Christian hymn by Lina Sandell

"Tryggare kan ingen vara" (English version: "Children of the Heavenly Father") is a Christian hymn with lyrics by Lina Sandell circa 1850, and published in 1855 Andeliga daggdroppar, where the writer was credited as anonymous. It was recorded by Carola Häggkvist in 1998 on the album Blott en dag. It has also been used in the film soundtrack for the 1987 film More About the Children of Noisy Village.
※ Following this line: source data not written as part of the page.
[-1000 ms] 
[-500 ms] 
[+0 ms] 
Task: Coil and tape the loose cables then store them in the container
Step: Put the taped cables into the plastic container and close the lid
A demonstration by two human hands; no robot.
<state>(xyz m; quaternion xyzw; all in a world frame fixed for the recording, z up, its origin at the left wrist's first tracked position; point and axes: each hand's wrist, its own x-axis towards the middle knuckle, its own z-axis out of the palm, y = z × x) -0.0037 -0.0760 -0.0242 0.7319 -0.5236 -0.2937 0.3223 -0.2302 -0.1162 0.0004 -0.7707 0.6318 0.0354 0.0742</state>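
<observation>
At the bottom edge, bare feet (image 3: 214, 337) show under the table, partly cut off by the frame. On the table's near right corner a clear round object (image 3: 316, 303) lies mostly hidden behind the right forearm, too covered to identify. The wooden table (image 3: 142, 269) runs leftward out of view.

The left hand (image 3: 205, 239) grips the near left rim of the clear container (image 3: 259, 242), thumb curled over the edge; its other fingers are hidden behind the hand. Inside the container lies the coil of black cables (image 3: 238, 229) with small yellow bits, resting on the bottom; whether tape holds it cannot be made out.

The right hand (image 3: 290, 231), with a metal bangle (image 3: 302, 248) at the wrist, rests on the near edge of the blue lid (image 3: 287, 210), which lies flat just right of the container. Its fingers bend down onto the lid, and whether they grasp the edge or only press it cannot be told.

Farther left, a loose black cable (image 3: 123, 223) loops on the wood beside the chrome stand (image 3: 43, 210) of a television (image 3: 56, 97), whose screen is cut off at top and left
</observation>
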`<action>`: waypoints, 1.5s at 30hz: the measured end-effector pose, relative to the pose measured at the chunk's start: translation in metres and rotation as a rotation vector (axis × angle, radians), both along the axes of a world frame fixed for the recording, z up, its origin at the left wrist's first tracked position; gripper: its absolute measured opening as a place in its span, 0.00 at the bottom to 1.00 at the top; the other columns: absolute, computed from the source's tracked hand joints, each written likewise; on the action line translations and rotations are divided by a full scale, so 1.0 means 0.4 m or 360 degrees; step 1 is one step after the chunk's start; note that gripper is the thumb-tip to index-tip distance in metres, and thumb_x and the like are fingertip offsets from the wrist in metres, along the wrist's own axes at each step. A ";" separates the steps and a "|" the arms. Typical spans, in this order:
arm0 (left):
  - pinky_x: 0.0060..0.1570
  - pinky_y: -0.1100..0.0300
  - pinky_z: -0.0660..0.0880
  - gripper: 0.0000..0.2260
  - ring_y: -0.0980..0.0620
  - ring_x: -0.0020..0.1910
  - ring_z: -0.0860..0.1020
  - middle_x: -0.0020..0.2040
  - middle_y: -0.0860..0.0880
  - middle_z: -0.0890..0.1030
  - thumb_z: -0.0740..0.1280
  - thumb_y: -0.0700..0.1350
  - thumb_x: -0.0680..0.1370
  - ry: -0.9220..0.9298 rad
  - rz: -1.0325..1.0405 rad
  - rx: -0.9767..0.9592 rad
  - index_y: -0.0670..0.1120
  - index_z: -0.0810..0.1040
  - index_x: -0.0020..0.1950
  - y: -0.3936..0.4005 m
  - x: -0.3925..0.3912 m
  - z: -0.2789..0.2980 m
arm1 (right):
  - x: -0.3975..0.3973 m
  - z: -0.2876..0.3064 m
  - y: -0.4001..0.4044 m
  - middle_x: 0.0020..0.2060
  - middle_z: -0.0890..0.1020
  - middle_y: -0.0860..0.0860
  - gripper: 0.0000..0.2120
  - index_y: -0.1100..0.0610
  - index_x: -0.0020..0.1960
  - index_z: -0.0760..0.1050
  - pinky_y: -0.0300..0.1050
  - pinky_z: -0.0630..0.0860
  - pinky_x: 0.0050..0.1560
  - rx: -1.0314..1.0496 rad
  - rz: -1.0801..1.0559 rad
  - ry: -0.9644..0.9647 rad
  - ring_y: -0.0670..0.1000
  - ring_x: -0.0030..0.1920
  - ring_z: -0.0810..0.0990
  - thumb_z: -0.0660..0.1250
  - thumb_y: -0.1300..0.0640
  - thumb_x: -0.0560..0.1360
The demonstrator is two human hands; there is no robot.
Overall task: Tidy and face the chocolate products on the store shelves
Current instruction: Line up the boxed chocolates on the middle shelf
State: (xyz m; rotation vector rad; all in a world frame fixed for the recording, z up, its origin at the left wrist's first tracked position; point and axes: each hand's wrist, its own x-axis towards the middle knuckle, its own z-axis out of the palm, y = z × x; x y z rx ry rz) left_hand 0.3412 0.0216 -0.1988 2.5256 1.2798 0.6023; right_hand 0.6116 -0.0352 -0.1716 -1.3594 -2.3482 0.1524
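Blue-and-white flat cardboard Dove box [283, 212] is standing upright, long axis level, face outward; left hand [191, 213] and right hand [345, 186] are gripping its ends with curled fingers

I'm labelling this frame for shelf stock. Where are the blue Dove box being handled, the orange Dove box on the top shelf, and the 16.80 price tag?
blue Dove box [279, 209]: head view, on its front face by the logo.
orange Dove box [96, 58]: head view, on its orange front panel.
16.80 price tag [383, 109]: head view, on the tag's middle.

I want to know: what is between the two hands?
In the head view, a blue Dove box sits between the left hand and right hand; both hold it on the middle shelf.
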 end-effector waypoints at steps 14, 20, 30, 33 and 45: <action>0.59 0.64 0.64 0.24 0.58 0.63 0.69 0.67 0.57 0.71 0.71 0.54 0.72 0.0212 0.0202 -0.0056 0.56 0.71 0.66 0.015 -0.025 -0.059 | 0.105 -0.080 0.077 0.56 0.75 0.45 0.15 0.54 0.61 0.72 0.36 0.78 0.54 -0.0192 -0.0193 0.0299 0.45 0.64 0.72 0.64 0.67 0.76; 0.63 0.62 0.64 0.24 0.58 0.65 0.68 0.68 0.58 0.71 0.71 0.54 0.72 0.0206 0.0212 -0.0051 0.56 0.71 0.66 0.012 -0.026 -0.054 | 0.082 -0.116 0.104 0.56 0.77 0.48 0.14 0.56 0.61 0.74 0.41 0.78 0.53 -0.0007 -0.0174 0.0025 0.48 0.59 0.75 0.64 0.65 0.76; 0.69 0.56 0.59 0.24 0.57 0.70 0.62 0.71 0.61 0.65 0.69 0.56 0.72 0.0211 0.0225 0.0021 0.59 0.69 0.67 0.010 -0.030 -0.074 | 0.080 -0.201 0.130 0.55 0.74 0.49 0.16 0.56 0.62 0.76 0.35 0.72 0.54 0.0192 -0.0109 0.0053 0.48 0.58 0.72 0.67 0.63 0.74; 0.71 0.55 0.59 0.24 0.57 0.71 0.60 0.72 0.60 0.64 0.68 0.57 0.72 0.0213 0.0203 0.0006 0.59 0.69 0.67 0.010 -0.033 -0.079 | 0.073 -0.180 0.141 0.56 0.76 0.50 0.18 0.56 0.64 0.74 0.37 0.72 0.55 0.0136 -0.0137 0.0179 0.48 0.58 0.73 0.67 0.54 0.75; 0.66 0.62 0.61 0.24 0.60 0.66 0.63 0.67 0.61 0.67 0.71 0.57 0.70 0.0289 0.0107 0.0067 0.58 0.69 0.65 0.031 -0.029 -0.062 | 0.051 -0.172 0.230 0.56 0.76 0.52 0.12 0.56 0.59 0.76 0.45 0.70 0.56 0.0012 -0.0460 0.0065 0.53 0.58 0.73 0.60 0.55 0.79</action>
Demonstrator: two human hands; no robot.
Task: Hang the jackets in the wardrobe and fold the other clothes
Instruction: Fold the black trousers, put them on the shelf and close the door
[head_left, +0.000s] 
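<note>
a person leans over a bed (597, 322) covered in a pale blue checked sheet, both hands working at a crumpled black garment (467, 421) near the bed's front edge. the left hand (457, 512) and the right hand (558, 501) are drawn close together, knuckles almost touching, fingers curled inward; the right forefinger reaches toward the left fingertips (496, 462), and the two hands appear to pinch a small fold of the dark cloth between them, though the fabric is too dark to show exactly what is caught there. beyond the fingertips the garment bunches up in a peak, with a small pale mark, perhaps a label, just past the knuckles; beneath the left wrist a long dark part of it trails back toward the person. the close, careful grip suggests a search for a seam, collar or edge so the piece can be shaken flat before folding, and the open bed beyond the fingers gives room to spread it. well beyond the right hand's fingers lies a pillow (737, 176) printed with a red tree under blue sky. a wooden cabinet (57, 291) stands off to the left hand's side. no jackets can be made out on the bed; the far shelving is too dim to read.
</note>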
The melody has been credited to a Swedish version of a German folk tune, but in Koralbok för Nya psalmer, 1921, two different melodies are credited, one 1919 A melody by Ivar Widéen, and another credited as a "folk tune". It is usually heard at baptisms, and sometimes during funerals and Christmas.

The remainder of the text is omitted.